Work required: Every line of the material has to be retyped exactly.

Source data:
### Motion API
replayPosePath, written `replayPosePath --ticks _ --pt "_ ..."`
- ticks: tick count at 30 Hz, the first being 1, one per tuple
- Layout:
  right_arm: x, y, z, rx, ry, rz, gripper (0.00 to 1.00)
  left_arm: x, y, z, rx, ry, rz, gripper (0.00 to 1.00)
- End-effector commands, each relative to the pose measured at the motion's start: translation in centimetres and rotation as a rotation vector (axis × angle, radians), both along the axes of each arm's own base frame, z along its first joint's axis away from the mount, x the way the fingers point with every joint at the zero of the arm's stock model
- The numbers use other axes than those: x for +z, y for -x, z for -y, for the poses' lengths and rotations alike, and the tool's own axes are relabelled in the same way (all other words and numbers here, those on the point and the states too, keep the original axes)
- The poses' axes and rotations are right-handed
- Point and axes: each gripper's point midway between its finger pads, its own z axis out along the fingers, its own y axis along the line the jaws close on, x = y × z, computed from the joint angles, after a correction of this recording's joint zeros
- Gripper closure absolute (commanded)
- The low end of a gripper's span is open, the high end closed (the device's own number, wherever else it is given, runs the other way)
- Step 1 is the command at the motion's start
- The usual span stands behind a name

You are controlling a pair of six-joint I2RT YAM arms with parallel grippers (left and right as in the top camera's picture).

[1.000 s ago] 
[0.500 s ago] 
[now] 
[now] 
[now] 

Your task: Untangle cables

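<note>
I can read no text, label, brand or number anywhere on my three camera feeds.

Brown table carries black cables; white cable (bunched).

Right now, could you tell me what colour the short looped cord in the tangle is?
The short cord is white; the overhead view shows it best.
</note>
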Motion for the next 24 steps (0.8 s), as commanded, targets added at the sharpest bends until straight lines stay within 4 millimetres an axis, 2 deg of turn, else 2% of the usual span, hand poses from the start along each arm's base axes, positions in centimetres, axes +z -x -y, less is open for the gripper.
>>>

Answer space:
### Motion API
replayPosePath, written `replayPosePath --ticks _ --pt "_ ..."`
- ticks: tick count at 30 Hz, the first being 1, one per tuple
- Layout:
  right_arm: x, y, z, rx, ry, rz, gripper (0.00 to 1.00)
  left_arm: x, y, z, rx, ry, rz, gripper (0.00 to 1.00)
- End-effector commands, each relative to the pose measured at the motion's start: translation in centimetres and rotation as a rotation vector (axis × angle, radians), both along the axes of each arm's own base frame, z along its first joint's axis away from the mount, x the way the fingers point with every joint at the zero of the arm's stock model
- The numbers use other axes than those: x for +z, y for -x, z for -y, for the poses' lengths and rotations alike, and the tool's own axes are relabelled in the same way (all other words and numbers here, those on the point and the states too, keep the original axes)
- The poses' axes and rotations are right-handed
- Point and axes: each gripper's point midway between its finger pads, its own z axis out along the fingers, its own y axis along the line the jaws close on, x = y × z, computed from the joint angles, after a correction of this recording's joint zeros
- Gripper closure absolute (commanded)
- The low end of a gripper's span is open, the high end closed (the device's own number, wherever else it is given, runs the other way)
- Step 1 is the command at the motion's start
- The usual span stands behind a name

You are controlling a pair of six-joint I2RT YAM arms with parallel grippers (left and right as in the top camera's picture).

[1.000 s ago] 
[0.500 s ago] 
[now] 
[now] 
[now] 

Your task: Untangle cables

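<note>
I can read no text, label, brand or number anywhere on my three camera feeds.

Brown table carries black cables; white cable (bunched).

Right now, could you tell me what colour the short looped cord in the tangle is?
The short cord is white; the overhead view shows it best.
</note>
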Motion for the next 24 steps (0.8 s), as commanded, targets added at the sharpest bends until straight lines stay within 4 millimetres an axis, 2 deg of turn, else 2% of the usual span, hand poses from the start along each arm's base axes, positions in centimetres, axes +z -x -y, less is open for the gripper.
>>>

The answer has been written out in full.